Time lapse video of diffusion of a dye dissolved in water into a gel.
Diffusion is one of several transport phenomena that occur in nature. A distinguishing feature of diffusion is that it results in mixing or mass transport without requiring bulk motion. Thus, diffusion should not be confused with convection or advection, which are other transport mechanisms that use bulk motion to move particles from one place to another. In Latin word "diffundere" means "to spread out".
There are two ways to introduce the notion of diffusion: either a phenomenological approach starting with Fick’s laws and their mathematical consequences, or a physical and atomistic one, by considering the random walk of the diffusing particles.[1]

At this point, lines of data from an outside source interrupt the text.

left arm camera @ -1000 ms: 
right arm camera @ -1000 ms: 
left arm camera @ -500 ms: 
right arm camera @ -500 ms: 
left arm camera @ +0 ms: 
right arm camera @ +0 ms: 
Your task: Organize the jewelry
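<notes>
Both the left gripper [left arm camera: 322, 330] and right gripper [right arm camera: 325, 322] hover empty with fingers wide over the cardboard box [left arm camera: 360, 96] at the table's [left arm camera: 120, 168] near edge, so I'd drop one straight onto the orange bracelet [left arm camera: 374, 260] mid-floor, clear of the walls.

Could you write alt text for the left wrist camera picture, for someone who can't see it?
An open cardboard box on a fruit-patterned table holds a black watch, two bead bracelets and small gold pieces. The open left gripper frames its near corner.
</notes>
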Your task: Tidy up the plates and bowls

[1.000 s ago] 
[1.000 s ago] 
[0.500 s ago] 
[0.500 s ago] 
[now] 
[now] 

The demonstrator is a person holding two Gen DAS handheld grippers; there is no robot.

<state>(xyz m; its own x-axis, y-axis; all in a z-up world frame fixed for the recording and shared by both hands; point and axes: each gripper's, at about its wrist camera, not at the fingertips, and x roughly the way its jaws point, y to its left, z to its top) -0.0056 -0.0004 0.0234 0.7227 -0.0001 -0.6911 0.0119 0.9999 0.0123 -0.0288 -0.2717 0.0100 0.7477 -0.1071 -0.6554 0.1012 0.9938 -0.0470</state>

In the phenomenological approach, according to Fick's laws, the diffusion flux is proportional to the minus gradient of concentrations. It goes from regions of higher concentration to regions of lower concentration. Later on, various generalizations of the Fick's laws were developed in the frame of thermodynamics and non-equilibrium thermodynamics.[2]
From the atomistic point of view, diffusion is considered as a result of the random walk of the diffusing particles. In molecular diffusion, the moving molecules are self propelled by thermal energy. Random walk of small particles in suspension in a fluid was discovered in 1827 by Robert Brown. The theory of the Brownian motion and the atomistic backgrounds of diffusion were developed by Albert Einstein.[3]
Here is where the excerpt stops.